→ Exercise details
Please set out each line below exactly as it stands, without the images.

- - - -

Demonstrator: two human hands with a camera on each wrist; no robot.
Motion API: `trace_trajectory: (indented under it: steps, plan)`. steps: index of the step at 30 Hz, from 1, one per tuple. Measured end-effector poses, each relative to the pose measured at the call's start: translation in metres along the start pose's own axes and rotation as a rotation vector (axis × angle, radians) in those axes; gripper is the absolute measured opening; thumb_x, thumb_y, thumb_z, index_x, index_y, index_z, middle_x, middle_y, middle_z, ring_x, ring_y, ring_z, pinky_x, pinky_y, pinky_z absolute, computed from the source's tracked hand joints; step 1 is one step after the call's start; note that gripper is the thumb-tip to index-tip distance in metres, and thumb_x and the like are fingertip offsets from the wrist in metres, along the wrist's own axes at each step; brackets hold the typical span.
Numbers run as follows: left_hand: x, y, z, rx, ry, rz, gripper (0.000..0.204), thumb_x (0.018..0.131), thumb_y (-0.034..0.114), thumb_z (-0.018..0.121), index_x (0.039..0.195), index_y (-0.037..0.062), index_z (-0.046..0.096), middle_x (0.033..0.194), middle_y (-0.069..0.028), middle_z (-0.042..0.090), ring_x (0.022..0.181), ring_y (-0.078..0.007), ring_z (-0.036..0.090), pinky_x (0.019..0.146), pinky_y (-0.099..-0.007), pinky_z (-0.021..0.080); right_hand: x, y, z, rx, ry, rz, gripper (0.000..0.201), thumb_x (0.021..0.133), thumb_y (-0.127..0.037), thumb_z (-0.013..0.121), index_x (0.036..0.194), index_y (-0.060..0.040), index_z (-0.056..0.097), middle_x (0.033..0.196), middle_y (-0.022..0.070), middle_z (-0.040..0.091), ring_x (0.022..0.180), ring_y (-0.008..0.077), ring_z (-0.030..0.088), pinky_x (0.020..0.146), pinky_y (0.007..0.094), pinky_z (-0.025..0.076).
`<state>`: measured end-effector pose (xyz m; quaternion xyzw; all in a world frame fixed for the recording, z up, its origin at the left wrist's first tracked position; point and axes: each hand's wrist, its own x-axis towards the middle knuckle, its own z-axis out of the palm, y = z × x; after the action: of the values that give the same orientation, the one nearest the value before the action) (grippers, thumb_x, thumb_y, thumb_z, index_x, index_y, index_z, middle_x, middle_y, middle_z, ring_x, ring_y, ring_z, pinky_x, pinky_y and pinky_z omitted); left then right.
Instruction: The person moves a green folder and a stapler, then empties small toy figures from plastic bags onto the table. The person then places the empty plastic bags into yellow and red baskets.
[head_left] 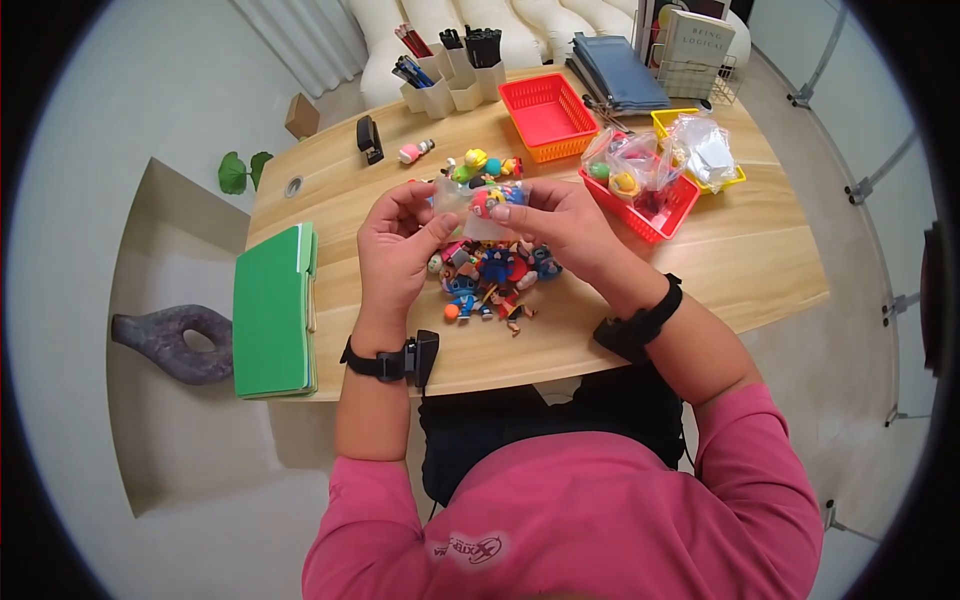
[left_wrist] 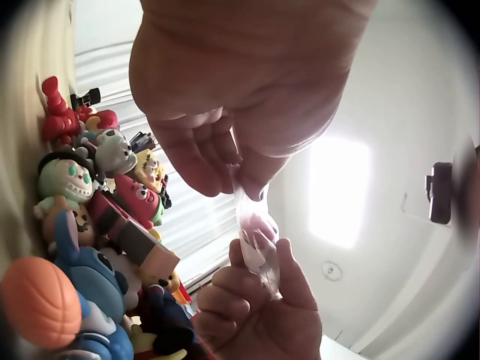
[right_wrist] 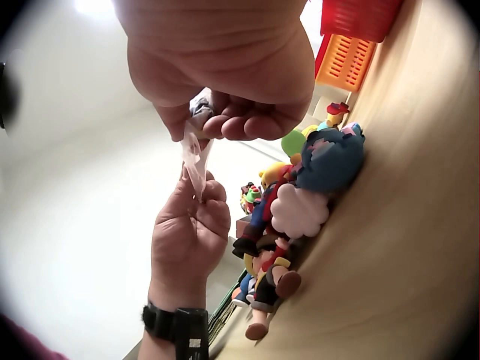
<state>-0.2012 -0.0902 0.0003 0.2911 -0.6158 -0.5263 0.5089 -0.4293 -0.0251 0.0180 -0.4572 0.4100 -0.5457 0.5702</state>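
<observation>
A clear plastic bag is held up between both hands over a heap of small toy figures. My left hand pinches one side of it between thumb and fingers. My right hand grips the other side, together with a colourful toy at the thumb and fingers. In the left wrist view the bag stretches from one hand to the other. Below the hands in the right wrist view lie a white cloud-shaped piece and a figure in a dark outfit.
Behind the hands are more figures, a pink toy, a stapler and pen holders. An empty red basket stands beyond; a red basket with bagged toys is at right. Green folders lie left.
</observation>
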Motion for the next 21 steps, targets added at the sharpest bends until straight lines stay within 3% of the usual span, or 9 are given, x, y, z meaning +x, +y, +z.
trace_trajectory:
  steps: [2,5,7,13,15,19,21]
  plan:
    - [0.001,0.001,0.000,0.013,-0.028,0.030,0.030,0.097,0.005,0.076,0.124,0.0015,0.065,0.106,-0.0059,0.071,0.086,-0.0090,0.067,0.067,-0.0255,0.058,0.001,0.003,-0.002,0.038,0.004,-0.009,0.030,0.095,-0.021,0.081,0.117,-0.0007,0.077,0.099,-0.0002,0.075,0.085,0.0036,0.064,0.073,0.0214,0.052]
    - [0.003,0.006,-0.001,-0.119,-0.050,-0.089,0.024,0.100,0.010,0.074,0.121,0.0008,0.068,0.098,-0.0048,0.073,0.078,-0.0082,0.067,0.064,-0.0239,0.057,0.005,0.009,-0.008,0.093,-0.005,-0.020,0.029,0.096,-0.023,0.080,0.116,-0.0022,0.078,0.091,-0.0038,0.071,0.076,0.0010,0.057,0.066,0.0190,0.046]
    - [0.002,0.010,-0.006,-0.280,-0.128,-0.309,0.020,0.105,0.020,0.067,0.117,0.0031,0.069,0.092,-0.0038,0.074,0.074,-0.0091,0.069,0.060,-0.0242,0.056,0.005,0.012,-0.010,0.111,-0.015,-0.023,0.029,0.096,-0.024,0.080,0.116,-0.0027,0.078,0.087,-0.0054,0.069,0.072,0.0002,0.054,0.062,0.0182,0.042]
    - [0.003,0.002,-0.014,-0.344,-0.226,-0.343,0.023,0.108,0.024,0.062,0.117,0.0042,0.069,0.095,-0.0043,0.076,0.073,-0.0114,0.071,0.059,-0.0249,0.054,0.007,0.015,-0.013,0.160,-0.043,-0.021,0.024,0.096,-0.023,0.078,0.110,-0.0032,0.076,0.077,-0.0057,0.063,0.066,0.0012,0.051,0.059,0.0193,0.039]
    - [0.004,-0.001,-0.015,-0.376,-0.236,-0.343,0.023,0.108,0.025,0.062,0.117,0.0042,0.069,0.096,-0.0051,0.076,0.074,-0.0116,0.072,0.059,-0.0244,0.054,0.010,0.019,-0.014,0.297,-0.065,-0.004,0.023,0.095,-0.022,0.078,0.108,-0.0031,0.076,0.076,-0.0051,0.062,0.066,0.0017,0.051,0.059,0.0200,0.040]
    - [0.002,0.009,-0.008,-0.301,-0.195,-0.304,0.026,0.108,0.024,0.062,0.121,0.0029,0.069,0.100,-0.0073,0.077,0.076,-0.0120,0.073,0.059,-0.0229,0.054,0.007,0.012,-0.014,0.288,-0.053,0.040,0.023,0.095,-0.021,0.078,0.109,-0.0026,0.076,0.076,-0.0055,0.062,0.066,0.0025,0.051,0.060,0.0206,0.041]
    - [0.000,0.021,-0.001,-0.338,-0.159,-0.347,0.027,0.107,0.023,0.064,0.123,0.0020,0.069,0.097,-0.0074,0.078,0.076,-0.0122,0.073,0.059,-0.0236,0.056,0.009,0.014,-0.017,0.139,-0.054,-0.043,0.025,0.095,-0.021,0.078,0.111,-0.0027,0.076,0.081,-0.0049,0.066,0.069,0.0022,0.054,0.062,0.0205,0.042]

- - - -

→ Task answer
Demonstrator: two human hands with a camera on each wrist; no robot.
Motion API: `trace_trajectory: (indented under it: steps, plan)`. steps: index of the step at 30 Hz, from 1, one per tuple. Measured end-effector poses, each relative to the pose measured at the call's start: translation in metres along the start pose's own axes and rotation as a rotation vector (axis × angle, radians) in those axes; gripper is the absolute measured opening; thumb_x, thumb_y, thumb_z, index_x, index_y, index_z, middle_x, middle_y, middle_z, ring_x, ring_y, ring_z, pinky_x, pinky_y, pinky_z absolute, computed from the source's tracked hand joints; step 1 is one step after the call's start; note that gripper is the thumb-tip to index-tip distance in metres, and thumb_x and the like are fingertip offsets from the wrist in metres, along the wrist's own axes at each step; brackets hold the typical span.
Numbers run as follows: left_hand: x, y, z, rx, ry, rz, gripper (0.000..0.204), thumb_x (0.018..0.131), thumb_y (-0.034..0.114), thumb_z (-0.018..0.121), index_x (0.039..0.195), index_y (-0.037..0.062), index_z (-0.046..0.096), middle_x (0.033..0.194), middle_y (-0.069..0.028), middle_z (-0.042..0.090), ring_x (0.022..0.181), ring_y (-0.078..0.007), ring_z (-0.036..0.090), pinky_x (0.019..0.146), pinky_y (-0.099..-0.007), pinky_z (-0.021..0.080); right_hand: x, y, z, rx, ry, rz, gripper (0.000..0.201), thumb_x (0.021..0.133), thumb_y (-0.127..0.037), thumb_z (-0.013..0.121), index_x (0.036..0.194), index_y (-0.060..0.040), index_z (-0.056..0.097), middle_x (0.033..0.196), middle_y (-0.022..0.070), middle_z (-0.040..0.091), ring_x (0.022..0.180), ring_y (-0.008..0.077), ring_z (-0.030..0.088), pinky_x (0.020..0.146), pinky_y (0.007..0.094), pinky_z (-0.025..0.076).
`<state>`: measured end-effector pose (xyz m; quaternion xyzw; all in a world frame fixed for the recording, z up, its origin at the left wrist's first tracked position; point and axes: each hand's wrist, its own x-axis towards the middle knuckle, its own z-axis out of the palm, y = z × x; after the action: of the values that give the same orientation, the one nearest the value before the action) (grippers, thumb_x, thumb_y, thumb_z, index_x, index_y, index_z, middle_x, middle_y, middle_z, ring_x, ring_y, ring_z, pinky_x, pinky_y and pinky_z omitted); left then right.
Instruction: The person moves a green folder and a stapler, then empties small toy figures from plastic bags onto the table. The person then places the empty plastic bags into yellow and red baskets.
[head_left] 
[left_wrist] 
[right_wrist] 
<state>-0.2012 -0.0902 0.0003 0.2911 -0.6158 -0.5263 0.5089 -0.4293 -0.0251 0.0180 -0.4572 0.4100 -0.5457 0.5702</state>
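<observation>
A clear plastic bag is held up between both hands over a heap of small toy figures. My left hand pinches one side of it between thumb and fingers. My right hand grips the other side, together with a colourful toy at the thumb and fingers. In the left wrist view the bag stretches from one hand to the other. Below the hands in the right wrist view lie a white cloud-shaped piece and a figure in a dark outfit.
Behind the hands are more figures, a pink toy, a stapler and pen holders. An empty red basket stands beyond; a red basket with bagged toys is at right. Green folders lie left.
</observation>
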Motion for the next 21 steps, targets added at the sharpest bends until straight lines stay within 3% of the usual span, or 9 are given, x, y, z meaning +x, +y, +z.
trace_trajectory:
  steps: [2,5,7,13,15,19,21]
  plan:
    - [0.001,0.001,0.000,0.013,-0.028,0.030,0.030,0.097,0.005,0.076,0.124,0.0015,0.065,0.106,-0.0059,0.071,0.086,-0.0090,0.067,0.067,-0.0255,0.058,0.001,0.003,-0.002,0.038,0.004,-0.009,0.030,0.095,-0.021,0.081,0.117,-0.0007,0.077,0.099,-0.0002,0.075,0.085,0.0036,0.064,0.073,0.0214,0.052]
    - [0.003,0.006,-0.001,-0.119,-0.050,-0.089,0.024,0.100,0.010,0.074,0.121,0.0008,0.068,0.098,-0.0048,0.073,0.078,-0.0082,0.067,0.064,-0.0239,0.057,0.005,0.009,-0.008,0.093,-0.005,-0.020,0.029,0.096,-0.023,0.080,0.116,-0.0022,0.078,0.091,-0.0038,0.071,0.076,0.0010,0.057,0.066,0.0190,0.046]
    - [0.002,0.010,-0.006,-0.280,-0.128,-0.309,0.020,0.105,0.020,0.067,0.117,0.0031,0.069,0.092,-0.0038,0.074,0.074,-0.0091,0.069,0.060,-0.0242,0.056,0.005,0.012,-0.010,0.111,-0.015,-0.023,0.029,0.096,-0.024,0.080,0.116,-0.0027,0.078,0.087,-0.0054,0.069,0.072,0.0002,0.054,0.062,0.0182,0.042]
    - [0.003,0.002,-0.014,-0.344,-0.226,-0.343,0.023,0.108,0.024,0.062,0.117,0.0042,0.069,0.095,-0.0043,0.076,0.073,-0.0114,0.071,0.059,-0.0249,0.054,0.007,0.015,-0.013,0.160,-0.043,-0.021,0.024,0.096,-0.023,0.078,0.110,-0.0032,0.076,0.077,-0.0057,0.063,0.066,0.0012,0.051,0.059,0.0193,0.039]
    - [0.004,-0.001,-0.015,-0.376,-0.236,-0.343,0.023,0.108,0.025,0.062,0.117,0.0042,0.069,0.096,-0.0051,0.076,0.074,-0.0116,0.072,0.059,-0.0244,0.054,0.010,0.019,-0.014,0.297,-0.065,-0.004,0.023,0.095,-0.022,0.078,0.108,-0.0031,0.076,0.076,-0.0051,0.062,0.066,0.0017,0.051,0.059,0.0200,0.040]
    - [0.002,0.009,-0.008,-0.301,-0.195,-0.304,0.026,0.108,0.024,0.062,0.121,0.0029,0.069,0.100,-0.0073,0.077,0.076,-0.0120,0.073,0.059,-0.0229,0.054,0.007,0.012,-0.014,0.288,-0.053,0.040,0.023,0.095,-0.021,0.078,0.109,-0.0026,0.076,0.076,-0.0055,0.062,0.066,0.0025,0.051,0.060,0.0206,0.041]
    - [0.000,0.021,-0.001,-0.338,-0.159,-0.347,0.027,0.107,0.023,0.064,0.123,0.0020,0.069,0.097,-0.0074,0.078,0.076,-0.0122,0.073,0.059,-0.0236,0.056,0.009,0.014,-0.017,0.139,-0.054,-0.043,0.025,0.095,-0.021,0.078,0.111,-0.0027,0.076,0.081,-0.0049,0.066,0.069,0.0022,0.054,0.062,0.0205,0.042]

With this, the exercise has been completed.